Tuesday, March 3, 2009

AMS Verification at DVCon – Part III

contractlogoThis year's DVCon session on Mixed-Signal Design and Verification included three presentations:

  1. Validating WiMAX OFDMA Using SystemVerilog and VMM
    • Albert Chiang, Wei-Hua Han, Synopsys, inc.
    • Bhanu Kapoor of Mimasic
  2. A SystemVerilog Approach for Analog/Mixed-Signal Verification
    • Shyam Rapaka, Tapan Halder
      • Verification Group, Synopsys Inc.
    • Vikas Chandra ARM R&D
  3. Get to ASICs Faster - A Novel Mixed Signal Design Methodology
    • Dr. Greg Tumbush
      • Tumbush Enterprises
    • William Gonnason, Dustin Griesdorf , Alaa El-agha, Gareth Weale, Marc Matthey, Andreas Drollinger
      • ON Semiconductor
    • Holger Meiners

Paper #3

The subject of the last paper in the Mixed-Signal Design and Verification session at DVCon was a methodology for RF/mixed-signal ASICs that was applied to a hearing aid design. The critical goal of the methodology was shortening the design cycle by developing a complete “executable specification” in System-C that could link to the RF/analog simulations that were performed with Agilent’s Advanced Design System (ADS).

For the RF/analog portion of the design, nothing new was introduced beyond a standard application of ADS. However, by adopting System-C for the digital subsystem, the overall level of abstraction was moved up in the design hierarchy such that a complete (executable) architectural model could be constructed. This was contrasted with what the author’s referred to as a “traditional” design flow, where executable models did not exist until the block-level design phase consisting of VHDL/Verilog and analog schematics.

ADS provides the circuit to architectural behavioral modeling capability for the RF subsystem, along with support for co-simulation with System-C. That capability allowed architectural tradeoffs to be made in RF front-end, resulting in a model that then served as the testbench for the digital subsystem.

Focusing on the AMS side of this RF/mixed-signal design methodology, it is significant to note the number of manual steps that still exist in the verification methodology compared to the digital flow. These are the holes that the EDA industry must address to make AMS verification as robust as digital. For example, the authors stated that the “RF front-end model was refined based on feedback from the circuit designers”. This is not the first time I have heard of the lack of automated circuit-behavioral model-checking. It takes an experienced team of modeling engineers and designers can pull this off, but the process is still error prone.

Another factor limiting RF/AMS model checking is simulator performance. The authors noted that “the VCO noise cannot be simulated in the Cadence environment because of the length of simulation time required”. It is unknown whether any attempt was made to employ a “analog Fast-SPICE” simulator to overcome this obstacle. As is always the case, the choice of abstraction level came down to a tradeoff “between confidence level in the model and simulation speed”.

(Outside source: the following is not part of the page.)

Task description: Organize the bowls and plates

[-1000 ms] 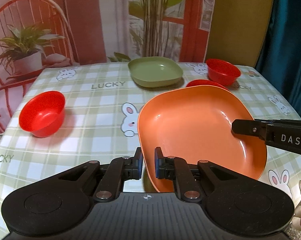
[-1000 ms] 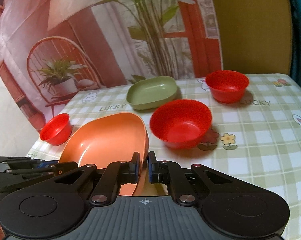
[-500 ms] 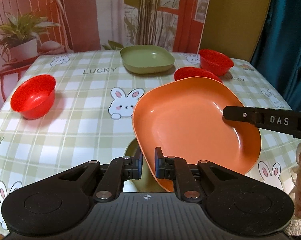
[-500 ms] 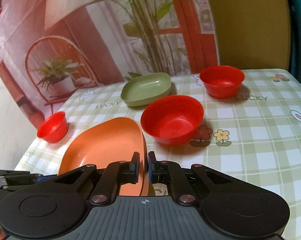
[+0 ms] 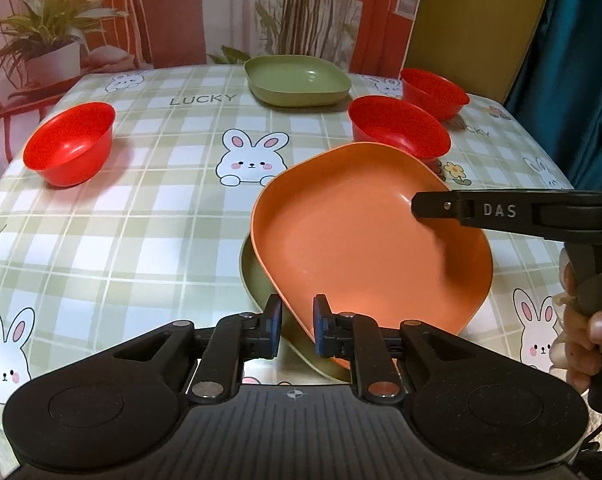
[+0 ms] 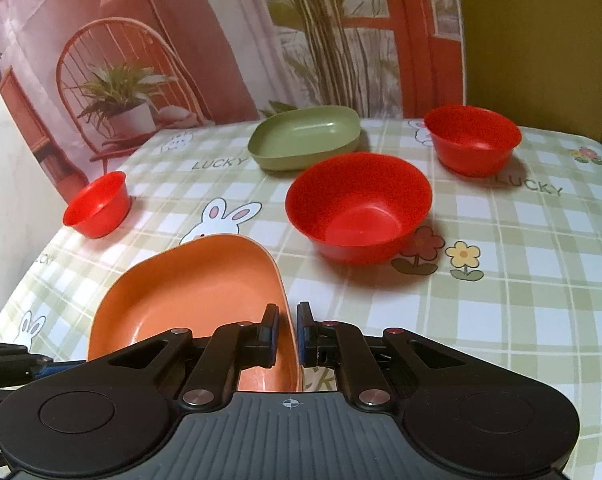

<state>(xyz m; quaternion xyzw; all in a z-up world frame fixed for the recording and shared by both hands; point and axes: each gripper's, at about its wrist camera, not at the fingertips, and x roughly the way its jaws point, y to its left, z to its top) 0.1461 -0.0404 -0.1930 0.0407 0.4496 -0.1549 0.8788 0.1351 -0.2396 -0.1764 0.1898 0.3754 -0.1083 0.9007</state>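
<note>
An orange plate is held between both grippers, low over a green plate that lies under it on the table. My left gripper is shut on the orange plate's near rim. My right gripper is shut on the orange plate's right rim; its finger shows from the side in the left wrist view. A second green plate lies at the table's far side, also seen in the right wrist view. Three red bowls stand on the table: left, centre, far right.
The table has a green checked cloth with rabbits. The centre red bowl sits just beyond the orange plate. A printed backdrop and a yellow panel stand behind the table; a teal curtain hangs at right.
Both grippers have carried the orange plate back toward the table's near side and lower. The green plate beneath it has come into view under its left edge.
</note>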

In the full-chip simulation, only digital Verilog models of basic analog behavior were used for critical functions. Again, the “correctness” of each model relied on signoff by the analog designer in charge of that component.

-Mike

2 comments:

Martin said...

Hi Mike,

Some feedback on: “RF front-end model was refined based on feedback from the circuit designers”. This is not the first time I have heard of the lack of automated circuit-behavioral model-checking.

I was not present during this presentation, but based on your story the tool of use was ADS Ptolemy ( = Communication System Desginer).

Probably not explored by the presenter, but this tool as some form of automated circuit-behavioral model-checking implemented, called Automatic Verification Modeling.

For the statement: "the VCO noise cannot be simulated in the Cadence environment because of the length of simulation time required”. It is unknown whether any attempt was made to employ a “analog Fast-SPICE” simulator to overcome this obstacle.

The issue here is not the simulation time or complexity, but the accuracy of the phase noise simulation of the VCO. Especially when you are interested to look "deep" (very low noise levels), you are basically analyzing the occurrence of the deviations of the oscillator frequency itself. Fast-spice solutions are known not to be very accurate to estimate RF oscillating frequencies, so fast-spice will not help.

EE Daily News said...

Hello Martin,

From the text of the paper: "In the ADS environment, the simulators that were used in the RF Subsystem are Ptolemy, Circuit-Envelope, Harmonic Balance, and Transient simulators."

I'd be interested in hearing more about how the model checker works, if you have some expertise in that.

As regards Fast-SPICE, I was thinking about something like the tool from Berkeley Design Automation, which is specifically designed for this type of circuit.